By Pierre Kosmidis
Photos: Editions Lecoq
Caen is about 9 mi (14 km) inland from the Calvados coast and is astride the Orne River and Caen Canal at the junction of several roads and railways, which made it an important operational objective for both sides.
Caen and the area to the south was flatter and more open than the bocage country in western Normandy and the Allied air force commanders wanted the land captured quickly, to base more aircraft in France.
The Battle for Caen, which lasted for two months, from June to August 1944, resulted in the vast majority of the city destroyed by aerial bombardment and vicious street to street fighting and civilian casualties estimated at 3,000 dead and thousands more injured.

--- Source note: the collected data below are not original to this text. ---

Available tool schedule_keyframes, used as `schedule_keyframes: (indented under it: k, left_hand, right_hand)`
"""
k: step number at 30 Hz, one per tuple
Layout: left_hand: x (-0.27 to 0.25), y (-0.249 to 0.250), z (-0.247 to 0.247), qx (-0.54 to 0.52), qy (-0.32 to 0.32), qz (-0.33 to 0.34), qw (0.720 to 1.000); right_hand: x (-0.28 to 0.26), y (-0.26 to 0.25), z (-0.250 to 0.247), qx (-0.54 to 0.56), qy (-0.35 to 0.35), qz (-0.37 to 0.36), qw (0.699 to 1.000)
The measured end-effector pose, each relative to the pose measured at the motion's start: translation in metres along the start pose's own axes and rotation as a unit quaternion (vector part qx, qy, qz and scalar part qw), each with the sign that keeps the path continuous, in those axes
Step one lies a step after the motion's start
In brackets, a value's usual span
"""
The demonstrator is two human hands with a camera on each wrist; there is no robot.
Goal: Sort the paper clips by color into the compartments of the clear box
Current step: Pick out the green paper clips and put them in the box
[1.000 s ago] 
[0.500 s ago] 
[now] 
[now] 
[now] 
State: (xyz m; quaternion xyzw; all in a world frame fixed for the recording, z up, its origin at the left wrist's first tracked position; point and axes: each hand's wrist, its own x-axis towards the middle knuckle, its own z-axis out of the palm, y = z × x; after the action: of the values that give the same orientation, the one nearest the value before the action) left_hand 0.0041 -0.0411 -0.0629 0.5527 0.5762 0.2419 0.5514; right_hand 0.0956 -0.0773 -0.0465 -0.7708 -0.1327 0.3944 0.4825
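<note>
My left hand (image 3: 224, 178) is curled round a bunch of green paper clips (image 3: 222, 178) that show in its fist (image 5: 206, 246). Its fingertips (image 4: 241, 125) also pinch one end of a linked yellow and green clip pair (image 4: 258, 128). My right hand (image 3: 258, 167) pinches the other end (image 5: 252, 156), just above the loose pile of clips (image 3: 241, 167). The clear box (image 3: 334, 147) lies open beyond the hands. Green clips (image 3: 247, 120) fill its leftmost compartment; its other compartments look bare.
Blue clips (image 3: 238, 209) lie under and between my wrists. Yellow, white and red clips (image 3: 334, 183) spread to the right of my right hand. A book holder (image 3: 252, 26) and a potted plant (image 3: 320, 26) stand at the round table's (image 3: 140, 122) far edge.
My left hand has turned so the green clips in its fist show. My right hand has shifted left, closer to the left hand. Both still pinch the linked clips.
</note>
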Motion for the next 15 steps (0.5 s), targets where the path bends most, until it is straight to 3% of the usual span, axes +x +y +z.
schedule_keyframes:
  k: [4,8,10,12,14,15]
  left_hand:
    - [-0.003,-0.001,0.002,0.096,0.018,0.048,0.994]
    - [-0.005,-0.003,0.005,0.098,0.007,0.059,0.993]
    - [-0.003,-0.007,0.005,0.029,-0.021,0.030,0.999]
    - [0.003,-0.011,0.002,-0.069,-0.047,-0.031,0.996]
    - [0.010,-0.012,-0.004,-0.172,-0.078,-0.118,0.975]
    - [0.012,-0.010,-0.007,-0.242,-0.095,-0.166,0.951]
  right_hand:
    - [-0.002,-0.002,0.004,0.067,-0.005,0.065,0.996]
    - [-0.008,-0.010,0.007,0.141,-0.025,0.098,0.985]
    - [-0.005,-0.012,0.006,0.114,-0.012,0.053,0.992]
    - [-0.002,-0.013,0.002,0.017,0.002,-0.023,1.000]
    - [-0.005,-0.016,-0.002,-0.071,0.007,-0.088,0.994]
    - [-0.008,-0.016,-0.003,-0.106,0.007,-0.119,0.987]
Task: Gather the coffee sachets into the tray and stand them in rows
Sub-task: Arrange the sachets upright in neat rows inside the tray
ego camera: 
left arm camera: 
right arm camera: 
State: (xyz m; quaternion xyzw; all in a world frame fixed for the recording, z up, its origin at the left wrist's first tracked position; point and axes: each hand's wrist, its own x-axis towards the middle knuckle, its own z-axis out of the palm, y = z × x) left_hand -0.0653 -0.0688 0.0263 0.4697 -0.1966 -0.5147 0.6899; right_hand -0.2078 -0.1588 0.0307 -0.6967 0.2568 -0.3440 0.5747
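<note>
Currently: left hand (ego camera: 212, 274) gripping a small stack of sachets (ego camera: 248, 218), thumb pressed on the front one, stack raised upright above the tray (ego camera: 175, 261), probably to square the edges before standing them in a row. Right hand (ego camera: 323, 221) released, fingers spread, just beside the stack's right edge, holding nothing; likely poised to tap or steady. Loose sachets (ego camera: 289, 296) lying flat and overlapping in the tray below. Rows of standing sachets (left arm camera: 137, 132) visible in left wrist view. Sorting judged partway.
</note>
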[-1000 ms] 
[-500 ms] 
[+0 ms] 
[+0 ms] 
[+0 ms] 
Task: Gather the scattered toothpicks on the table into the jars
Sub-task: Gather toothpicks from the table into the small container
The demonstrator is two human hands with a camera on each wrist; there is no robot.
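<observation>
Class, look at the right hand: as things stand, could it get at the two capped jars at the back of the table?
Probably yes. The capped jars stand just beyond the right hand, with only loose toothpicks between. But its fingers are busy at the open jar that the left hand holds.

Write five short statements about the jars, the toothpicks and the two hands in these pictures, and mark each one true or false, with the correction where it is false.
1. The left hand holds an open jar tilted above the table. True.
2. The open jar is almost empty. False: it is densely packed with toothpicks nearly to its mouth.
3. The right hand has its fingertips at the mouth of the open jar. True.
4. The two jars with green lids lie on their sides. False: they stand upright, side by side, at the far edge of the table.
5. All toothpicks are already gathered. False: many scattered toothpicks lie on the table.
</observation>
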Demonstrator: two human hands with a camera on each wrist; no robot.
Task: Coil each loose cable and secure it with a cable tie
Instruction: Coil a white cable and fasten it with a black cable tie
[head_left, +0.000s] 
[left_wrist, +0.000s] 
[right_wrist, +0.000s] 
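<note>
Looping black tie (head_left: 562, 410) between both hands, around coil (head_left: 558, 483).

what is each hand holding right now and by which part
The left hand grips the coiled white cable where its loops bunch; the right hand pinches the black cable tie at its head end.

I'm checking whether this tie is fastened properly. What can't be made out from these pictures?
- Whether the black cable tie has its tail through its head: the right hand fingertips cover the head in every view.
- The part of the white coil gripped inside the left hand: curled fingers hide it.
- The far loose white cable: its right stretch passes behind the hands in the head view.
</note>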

On 6 June American bombers, aiming to knock out bridges on river Orne, missed their targets and destroyed sections of an unsuspecting city. Over 300 people died. This was just the beginning.
Just nine miles south of the D-Day beaches, the Allies expected to liberate Caen quickly. The city was vital for transport through the region and if left in German hands would give German reinforcements good access to the coast.
But they had underestimated resistance by German Panzer divisions who held the Allies away from Caen for some weeks. Eventually a major assault was planned on the city for 8 July. Bombers would prepare the way. They started on 7 July.
Survivors always said 7 July was the worst day for Caen. On that day records show Lancaster and Halifax bombers dropped 2500 tons of bombs on the city.
Although parts of Caen were liberated on 9 July, still the enemy resist and the Allies could not get across the Orne river that bisects the city. A further 7,000 tons of bombs and 250,000 shells were aimed at Caen. Finally the enemy are completely pushed back on 21 July.
The Battle for Caen (June to August 1944) is the name for the fighting between the British Second Army and German Panzergruppe West in the Second World War for control of the city of Caen and vicinity, during the Battle of Normandy. The battles followed Operation Neptune, the Allied landings on the French coast on 6 June 1944 (D-Day).